He completed the form, having given it some thought, substituting the details of Mordga Palapsis, a young man from Stepney he had served with in the war, wondering how the information was, if at all, to be used. The policewoman smiled at him; it was a rehearsed smile gathered, no doubt, at some Populite police training college. It made him feel helpless.
“In any case,” she said, as he was leaving, “he’s not here. He’s at a nearby hospital. He is still quite ill.” Morda made a note of her badge number, C 4501.
Once outside, he felt sobered. Harvil had been hospitalised some years before, after an activists’ rally at the American Embassy, and Morda recalled that the security ward was above the Queen Edwina Ward at Guy’s Hospital. He had never been inside the hospital, but he knew where he could find it, and what he might do when he got there. The resignation of everyone so far that day that he should have little or no control over his destiny was hardening his spirit and resolve.

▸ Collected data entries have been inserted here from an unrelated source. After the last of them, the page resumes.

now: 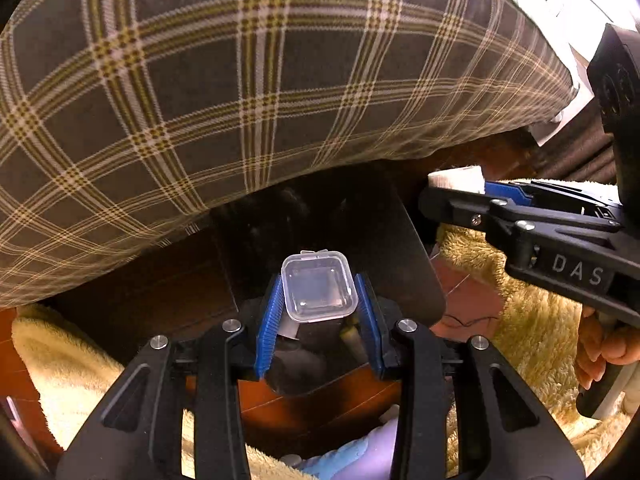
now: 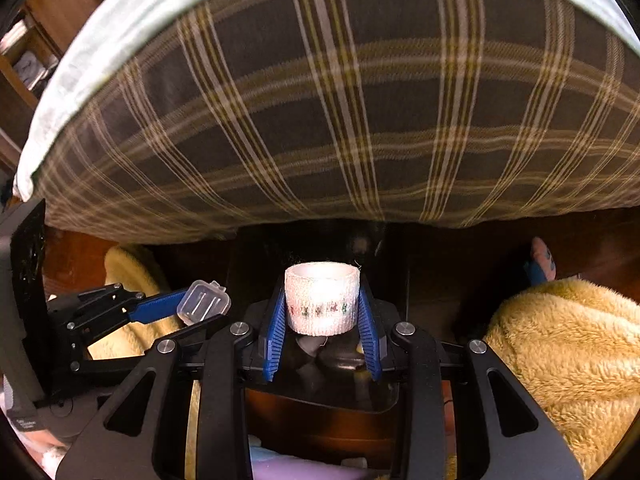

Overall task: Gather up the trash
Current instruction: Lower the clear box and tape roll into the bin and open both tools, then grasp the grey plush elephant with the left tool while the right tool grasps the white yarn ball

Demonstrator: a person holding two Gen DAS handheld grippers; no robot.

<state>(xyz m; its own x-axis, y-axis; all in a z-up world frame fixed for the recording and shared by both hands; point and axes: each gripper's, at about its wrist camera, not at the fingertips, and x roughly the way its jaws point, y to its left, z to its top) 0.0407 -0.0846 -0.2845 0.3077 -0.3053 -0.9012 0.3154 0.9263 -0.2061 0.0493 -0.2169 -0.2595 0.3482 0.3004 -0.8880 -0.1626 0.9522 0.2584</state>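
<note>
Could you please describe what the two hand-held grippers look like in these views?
Both are matte black linkage frames with silver pivot screws and ribbed blue finger pads. The left hand-held gripper looks the same as the right hand-held gripper, whose side shows white letters "DAS" in the left wrist view. No cables or sleeves are visible.

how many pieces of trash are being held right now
2: a clear plastic box between the left gripper's fingers, a white tape roll between the right gripper's fingers. More may be hidden in the dark bin below.
</note>
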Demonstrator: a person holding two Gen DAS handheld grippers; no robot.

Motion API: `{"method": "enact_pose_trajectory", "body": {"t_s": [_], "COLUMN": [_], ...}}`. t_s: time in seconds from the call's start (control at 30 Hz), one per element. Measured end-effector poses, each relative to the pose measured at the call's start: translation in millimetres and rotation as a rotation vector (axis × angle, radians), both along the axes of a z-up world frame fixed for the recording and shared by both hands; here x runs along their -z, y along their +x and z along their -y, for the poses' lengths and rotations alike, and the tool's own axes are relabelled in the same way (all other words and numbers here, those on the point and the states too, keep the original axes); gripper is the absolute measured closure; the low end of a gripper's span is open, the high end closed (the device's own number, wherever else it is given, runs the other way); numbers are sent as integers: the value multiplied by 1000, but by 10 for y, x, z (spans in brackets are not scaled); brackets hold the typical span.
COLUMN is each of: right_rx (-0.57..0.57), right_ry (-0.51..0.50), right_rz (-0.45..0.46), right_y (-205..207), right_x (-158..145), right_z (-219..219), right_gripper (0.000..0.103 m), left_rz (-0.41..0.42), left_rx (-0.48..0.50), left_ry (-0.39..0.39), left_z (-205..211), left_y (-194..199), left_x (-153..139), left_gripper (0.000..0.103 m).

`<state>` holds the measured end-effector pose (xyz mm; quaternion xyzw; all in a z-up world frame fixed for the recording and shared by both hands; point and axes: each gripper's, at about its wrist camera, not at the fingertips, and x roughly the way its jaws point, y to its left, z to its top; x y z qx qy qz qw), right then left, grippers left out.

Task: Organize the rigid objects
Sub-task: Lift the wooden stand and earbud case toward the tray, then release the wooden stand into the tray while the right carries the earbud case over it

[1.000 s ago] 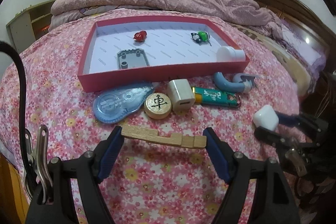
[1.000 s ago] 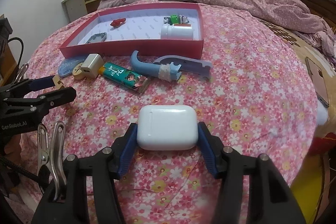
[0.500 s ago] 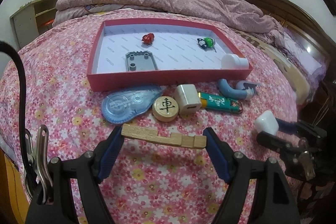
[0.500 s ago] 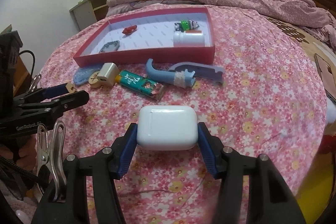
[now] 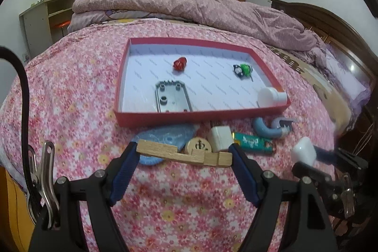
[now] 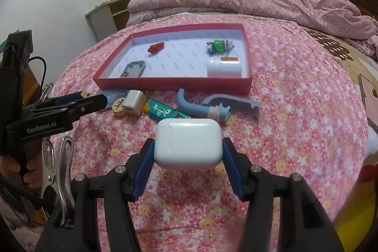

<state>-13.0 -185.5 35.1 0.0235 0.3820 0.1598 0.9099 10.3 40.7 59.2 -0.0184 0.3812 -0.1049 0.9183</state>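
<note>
earbud case [image 6: 188, 143] clamped in right gripper [image 6: 188, 152], wooden piece [image 5: 184, 152] clamped in left gripper [image 5: 183, 156], both raised near side of red tray [image 6: 174, 82]. step: transport. next: carry over rim, release inside.

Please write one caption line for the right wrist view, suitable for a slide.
Right claw grips a white earbud case above the floral bedspread, facing the red tray that holds four small items.

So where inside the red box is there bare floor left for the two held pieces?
Red box: bare along the left wall and between grey plate and white bottle. Crowded: the bedspread strip along its near wall.
</note>
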Motion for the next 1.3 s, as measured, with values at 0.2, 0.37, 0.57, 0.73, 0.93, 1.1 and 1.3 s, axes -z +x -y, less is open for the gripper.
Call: {"method": "enact_pose_trajectory", "body": {"t_s": [0.2,0.37,0.57,0.73,0.93,1.1,1.3], "right_rx": [-11,-24,-38,-28,-9,-1,7], "right_ry": [-12,-16,-13,-23,-12,11,12], "right_rz": [14,31,52,74,80,34,-14], "right_y": [66,170,357,538,838,1116,1339], "right_x": [-96,-221,-364,-505,-651,-650,-555], "right_z": [-32,-64,-77,-79,-67,-40,-33], "right_gripper": [46,46,46,46,46,46,46], "left_rz": [23,40,54,74,76,64,11], "left_rx": [2,9,12,3,3,-13,-34], "left_ry": [7,12,12,25,27,48,34], "left_z": [19,41,54,74,130,150,93], "left_y": [107,252,438,637,890,1074,1307], "left_x": [-124,-268,-433,-520,-563,-482,-309], "left_gripper": [23,23,23,23,23,23,23]}}
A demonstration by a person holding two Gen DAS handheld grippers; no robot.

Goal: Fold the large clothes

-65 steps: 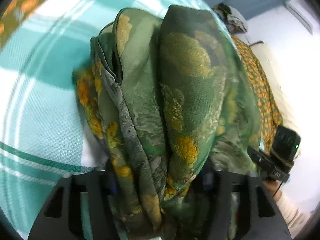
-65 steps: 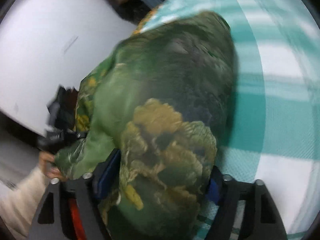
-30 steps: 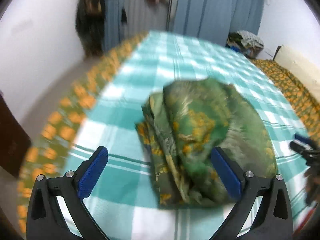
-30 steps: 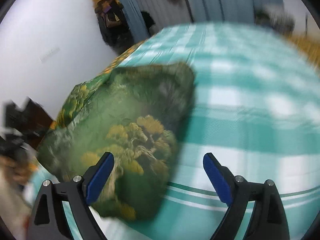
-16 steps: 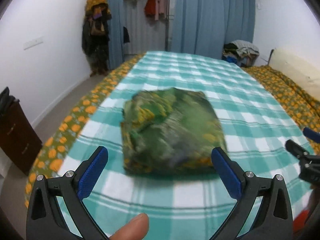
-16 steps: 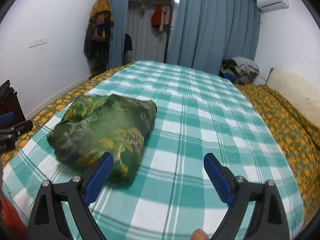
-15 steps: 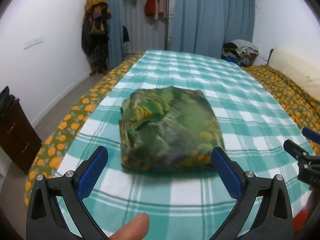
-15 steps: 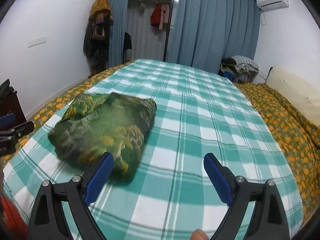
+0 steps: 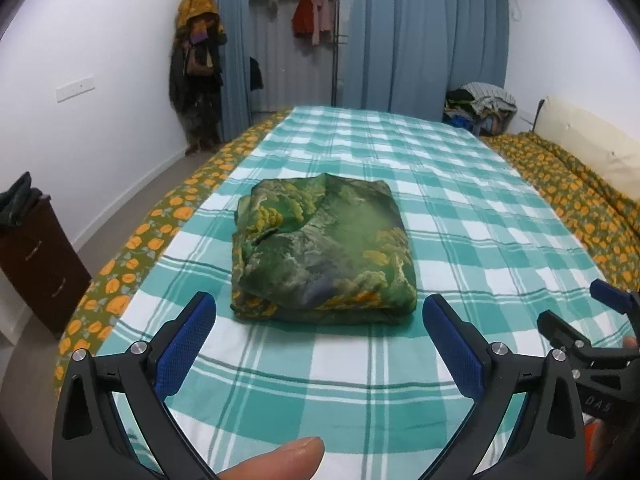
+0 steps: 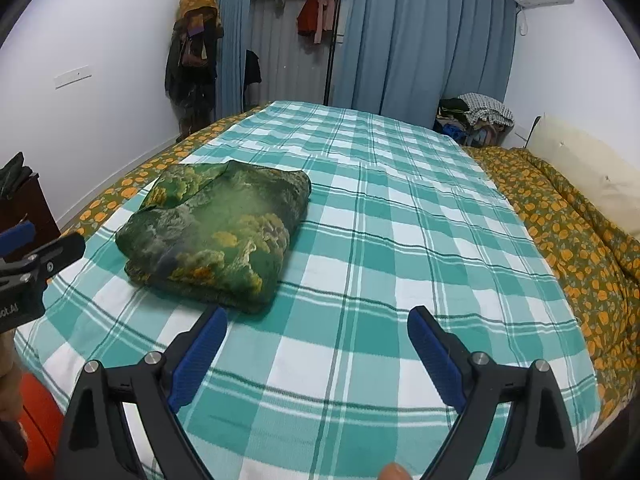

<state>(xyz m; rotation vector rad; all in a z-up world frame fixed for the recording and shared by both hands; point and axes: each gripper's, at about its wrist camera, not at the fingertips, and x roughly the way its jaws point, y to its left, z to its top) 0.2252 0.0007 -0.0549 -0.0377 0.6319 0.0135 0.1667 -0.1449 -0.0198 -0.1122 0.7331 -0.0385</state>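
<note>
From the left wrist, the left gripper is spread wide with nothing between its blue pads, held back from the near edge of the folded green garment. The garment lies as a squarish, puffy bundle on the teal checked bedsheet, toward the bed's left side near the orange-flowered border. Its layered edges show along the left and front, where several folds stack loosely. A fingertip shows at the bottom edge, and part of the right gripper enters at the right.

From the right wrist, the right gripper is likewise released and empty, its left pad just short of the bundle's near corner. The garment sits clear of both tools.

The cloth looks thin, light and silky, so it would likely slip and sag; a hold on the stacked front edge, catching all layers, seems safest. The fold looks essentially complete.
</note>
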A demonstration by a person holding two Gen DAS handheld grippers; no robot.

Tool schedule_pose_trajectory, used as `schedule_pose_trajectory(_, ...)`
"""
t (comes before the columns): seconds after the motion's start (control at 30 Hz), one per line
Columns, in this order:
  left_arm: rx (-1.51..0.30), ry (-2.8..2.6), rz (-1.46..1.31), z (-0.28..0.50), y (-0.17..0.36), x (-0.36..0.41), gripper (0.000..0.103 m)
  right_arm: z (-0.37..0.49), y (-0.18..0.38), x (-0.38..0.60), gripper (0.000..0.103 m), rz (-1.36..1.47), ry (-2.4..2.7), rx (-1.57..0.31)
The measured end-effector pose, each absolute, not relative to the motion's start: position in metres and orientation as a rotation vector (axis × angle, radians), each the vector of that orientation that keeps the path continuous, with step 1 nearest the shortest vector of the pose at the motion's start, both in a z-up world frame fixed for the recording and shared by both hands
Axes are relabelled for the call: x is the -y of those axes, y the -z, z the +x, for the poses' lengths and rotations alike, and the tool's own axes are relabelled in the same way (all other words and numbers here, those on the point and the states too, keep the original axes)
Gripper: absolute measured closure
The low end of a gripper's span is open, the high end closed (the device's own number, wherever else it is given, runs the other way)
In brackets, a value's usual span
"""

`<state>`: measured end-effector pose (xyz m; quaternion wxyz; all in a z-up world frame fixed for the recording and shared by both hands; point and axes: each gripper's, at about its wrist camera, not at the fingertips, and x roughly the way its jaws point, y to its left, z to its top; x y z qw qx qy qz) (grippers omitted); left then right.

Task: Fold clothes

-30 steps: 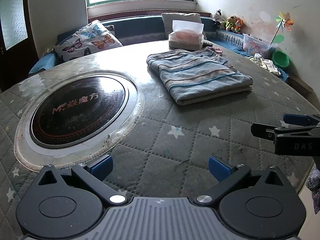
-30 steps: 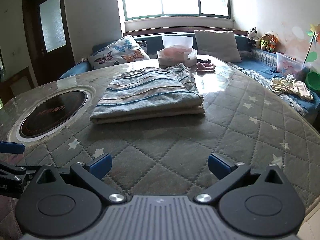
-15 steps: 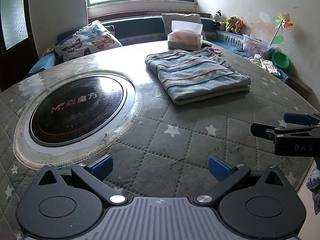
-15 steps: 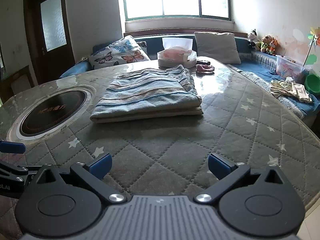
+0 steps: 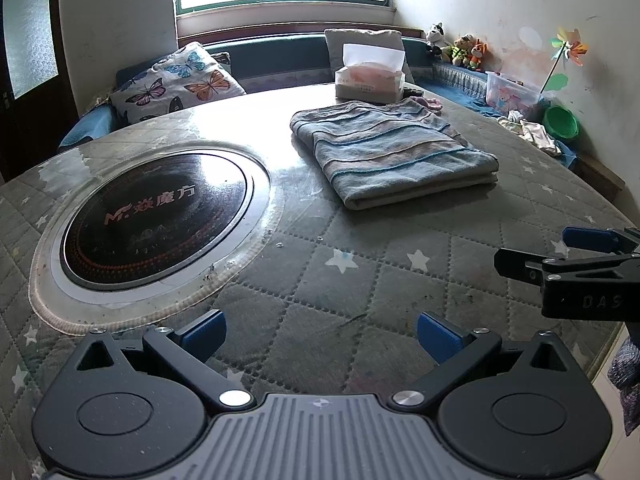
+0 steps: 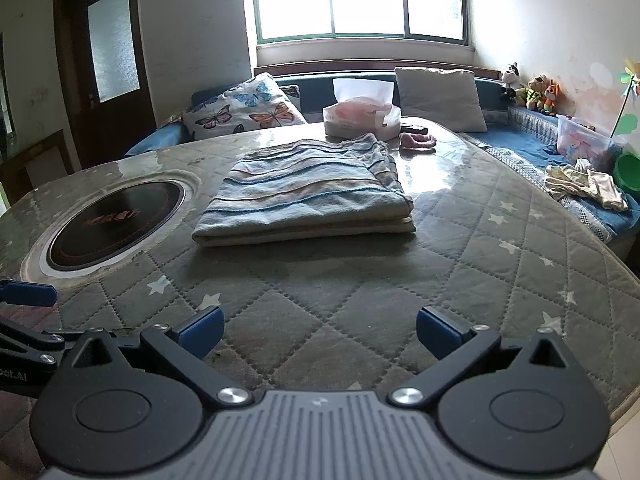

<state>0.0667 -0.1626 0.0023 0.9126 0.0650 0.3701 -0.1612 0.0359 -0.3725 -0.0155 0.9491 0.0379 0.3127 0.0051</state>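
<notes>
Our left gripper hangs low over the near edge of the round table, its blue-tipped fingers spread wide apart with nothing between them. From the left wrist view we see the folded striped garment lying flat on the far right part of the table, well apart from us. To its left sits the round black cooktop sunk into the quilted table cover. Behind the garment stands a tissue box, just beyond the fold. Our right gripper comes in from the right edge, held over the table rim. A butterfly pillow rests on the bench behind the table.

From the right wrist view, our right gripper also hovers above the near part of the table, fingers wide apart and empty. The folded striped garment lies straight ahead near the middle of the table, neat, in several layers. The cooktop is to its left, the tissue box behind it, and a small pink cloth lies beside that box. Part of our left gripper shows at the left edge; we cannot tell from here how its fingers stand. A heap of pale clothes lies on the bench at the right.
</notes>
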Motion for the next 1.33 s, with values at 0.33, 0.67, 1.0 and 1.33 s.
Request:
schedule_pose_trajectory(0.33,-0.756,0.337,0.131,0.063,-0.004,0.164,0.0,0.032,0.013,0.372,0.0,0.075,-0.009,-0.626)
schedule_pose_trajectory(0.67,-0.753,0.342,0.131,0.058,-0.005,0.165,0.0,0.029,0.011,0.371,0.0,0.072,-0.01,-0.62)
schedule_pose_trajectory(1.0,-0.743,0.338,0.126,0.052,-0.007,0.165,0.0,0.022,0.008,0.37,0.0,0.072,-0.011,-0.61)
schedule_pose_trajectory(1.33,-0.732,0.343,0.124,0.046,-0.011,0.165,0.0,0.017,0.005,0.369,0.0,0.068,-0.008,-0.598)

“It’s a little worrying, Home Secretary, I must agree. In separate factions, these fanatics are quite harmless, but recent incidents have led me to believe that some of these groups might be working together.”
Provlyn worked some Brasso around the neck of a darkened candelabra on the far side of the drawing-room. He caught the day’s visitor, Lady Arkandale, waving a discretionary finger in his direction as she finished speaking.
“Provlyn’s alright, aren’t you, Provlyn?” Challis said. He, in return, smiled pleasantly and continued polishing.
“The Prime Minister has called a cabinet meeting for next Thursday, so I’ll raise it there, if it’s not on the agenda already.”
“Thank you,” said Lady Arkandale. “Better to be safe than sorry.” Both the women were dressed in dark suits, brown and black. It had become quite regular for informal meetings with other Party MPs at the house in the last few months. Provlyn found it rather amusing that he should be privy to such information at its most direct source, but he never passed any of it on. He was the soul of discretion, fully aware of his obligations in service; even Morda would not hear what he had picked up during the day. He was trustworthy and reliable; a good servant, as the saying went.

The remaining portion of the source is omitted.